§ **INFORMATION SHOWN**
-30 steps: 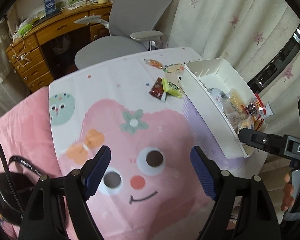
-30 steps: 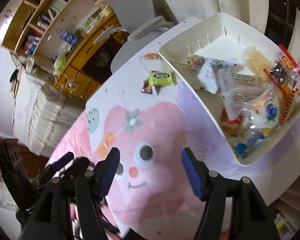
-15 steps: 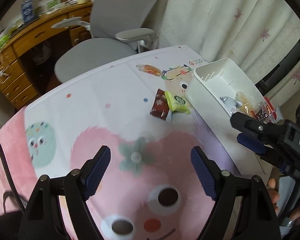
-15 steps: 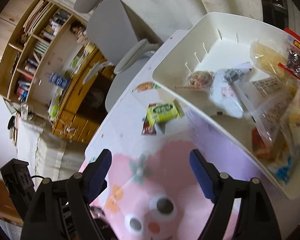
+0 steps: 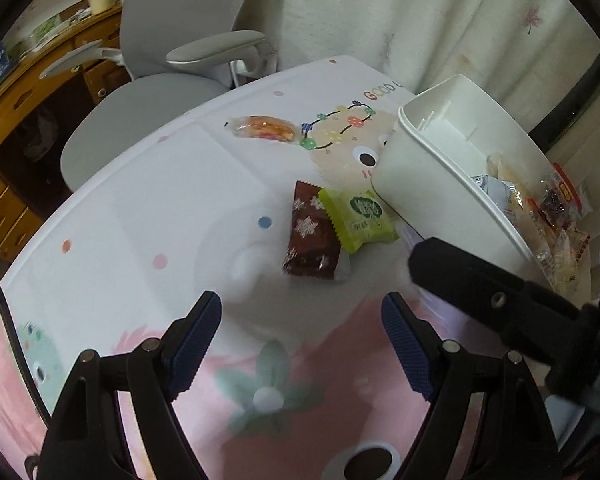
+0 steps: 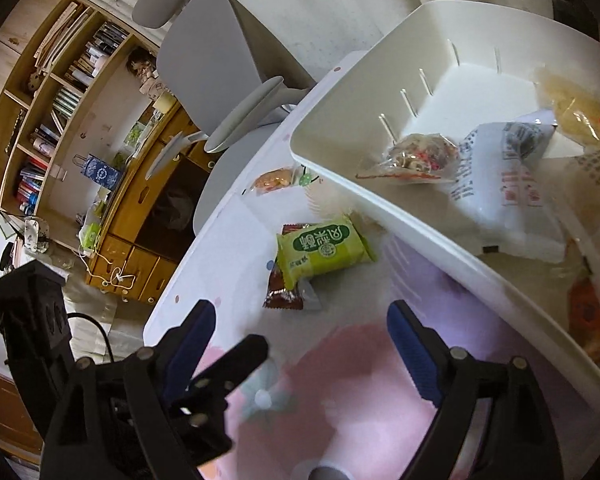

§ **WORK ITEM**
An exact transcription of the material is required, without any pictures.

§ **RESPONSE TO THE EXERCISE**
-30 steps: 
-30 steps: 
-15 steps: 
-15 steps: 
+0 steps: 
+0 steps: 

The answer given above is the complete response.